# AIM OF THE EXERCISE
Reproduce every line of the listing as written, apart from the pictures.
- Opening Delimiter -
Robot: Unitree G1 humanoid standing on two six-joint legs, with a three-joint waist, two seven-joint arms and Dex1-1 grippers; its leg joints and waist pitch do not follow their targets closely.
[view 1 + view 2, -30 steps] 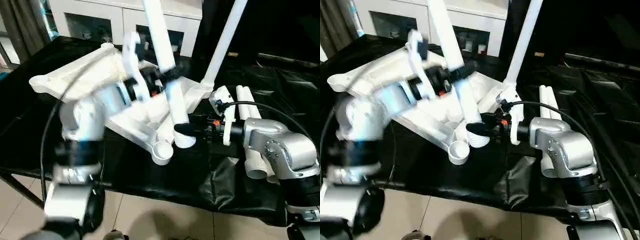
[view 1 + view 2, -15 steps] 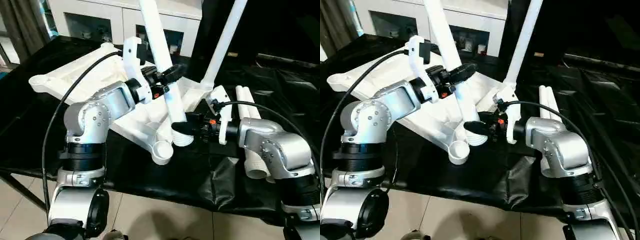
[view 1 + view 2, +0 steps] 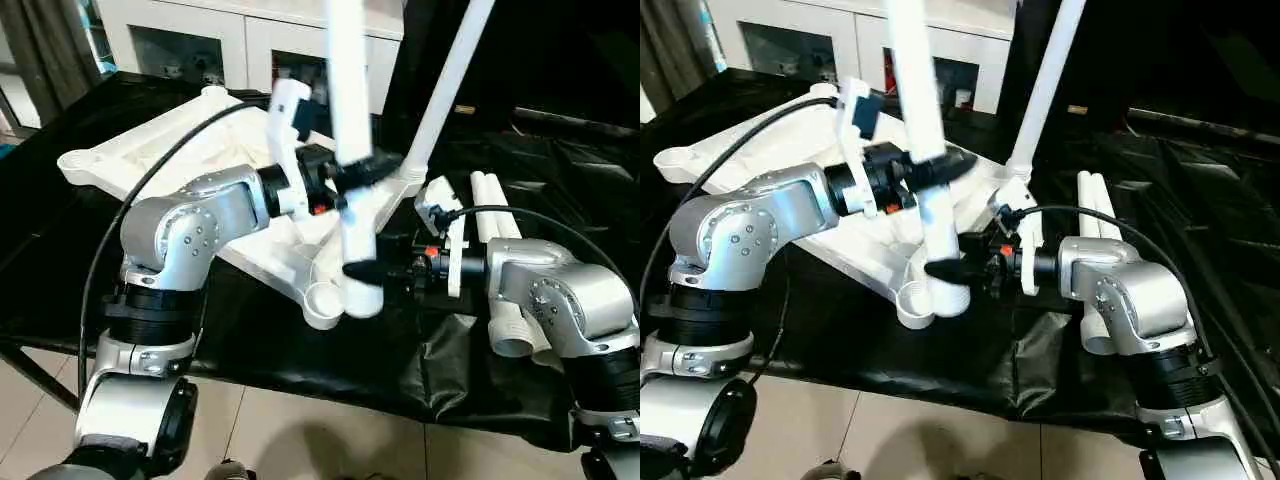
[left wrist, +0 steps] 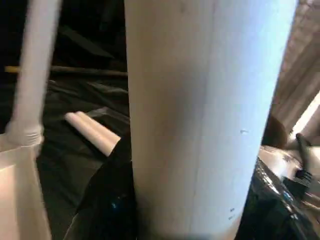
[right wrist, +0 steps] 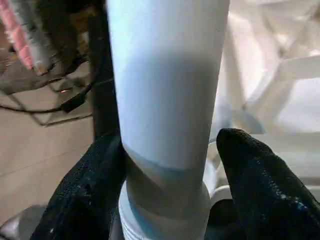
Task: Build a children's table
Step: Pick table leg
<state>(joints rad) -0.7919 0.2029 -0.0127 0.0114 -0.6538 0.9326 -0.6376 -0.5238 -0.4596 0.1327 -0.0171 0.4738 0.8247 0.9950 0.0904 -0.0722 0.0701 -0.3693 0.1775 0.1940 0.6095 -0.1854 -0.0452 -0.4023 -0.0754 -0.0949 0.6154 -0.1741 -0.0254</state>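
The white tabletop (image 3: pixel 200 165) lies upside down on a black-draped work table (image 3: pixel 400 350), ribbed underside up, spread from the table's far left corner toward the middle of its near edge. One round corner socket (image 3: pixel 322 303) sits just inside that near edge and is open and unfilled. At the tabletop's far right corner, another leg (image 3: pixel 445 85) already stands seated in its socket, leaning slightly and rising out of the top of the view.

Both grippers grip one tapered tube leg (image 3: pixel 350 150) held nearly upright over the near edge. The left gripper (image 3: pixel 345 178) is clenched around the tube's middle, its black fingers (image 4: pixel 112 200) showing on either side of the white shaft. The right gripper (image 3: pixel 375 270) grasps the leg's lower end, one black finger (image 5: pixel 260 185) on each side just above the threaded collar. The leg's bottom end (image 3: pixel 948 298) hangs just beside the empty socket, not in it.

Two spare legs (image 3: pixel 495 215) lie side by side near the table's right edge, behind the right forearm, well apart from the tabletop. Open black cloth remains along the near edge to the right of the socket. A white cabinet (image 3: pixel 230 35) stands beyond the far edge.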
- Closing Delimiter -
# PROBLEM SOLUTION
Robot: Unitree G1 humanoid standing on two six-joint legs, with a three-joint waist, two seven-joint arms and Dex1-1 grippers; its leg joints and waist pitch do not follow their targets closely.
[view 1 + view 2, -30 steps] 
[view 1 + view 2, -15 steps] 
[view 1 + view 2, +0 steps] 
[left wrist, +0 steps] 
[right wrist, +0 steps] 
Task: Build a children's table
Step: Pick table leg
<state>(joints rad) -0.7919 0.2029 -0.0127 0.0114 -0.6538 0.9326 -0.6376 -0.5238 -0.4596 0.1327 -0.0171 0.4738 0.8247 0.9950 0.0904 -0.0722 0.0701 -0.3693 0.1775 0.1940 0.6095 -0.1854 -0.0452 -0.4023 -0.0754 -0.0949 0.6154 -0.1741 -0.0254</state>
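The white tabletop (image 3: pixel 200 165) lies upside down on a black-draped work table (image 3: pixel 400 350), ribbed underside up, spread from the table's far left corner toward the middle of its near edge. One round corner socket (image 3: pixel 322 303) sits just inside that near edge and is open and unfilled. At the tabletop's far right corner, another leg (image 3: pixel 445 85) already stands seated in its socket, leaning slightly and rising out of the top of the view.

Both grippers grip one tapered tube leg (image 3: pixel 350 150) held nearly upright over the near edge. The left gripper (image 3: pixel 345 178) is clenched around the tube's middle, its black fingers (image 4: pixel 112 200) showing on either side of the white shaft. The right gripper (image 3: pixel 375 270) grasps the leg's lower end, one black finger (image 5: pixel 260 185) on each side just above the threaded collar. The leg's bottom end (image 3: pixel 948 298) hangs just beside the empty socket, not in it.

Two spare legs (image 3: pixel 495 215) lie side by side near the table's right edge, behind the right forearm, well apart from the tabletop. Open black cloth remains along the near edge to the right of the socket. A white cabinet (image 3: pixel 230 35) stands beyond the far edge.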

No further output is needed for this exercise.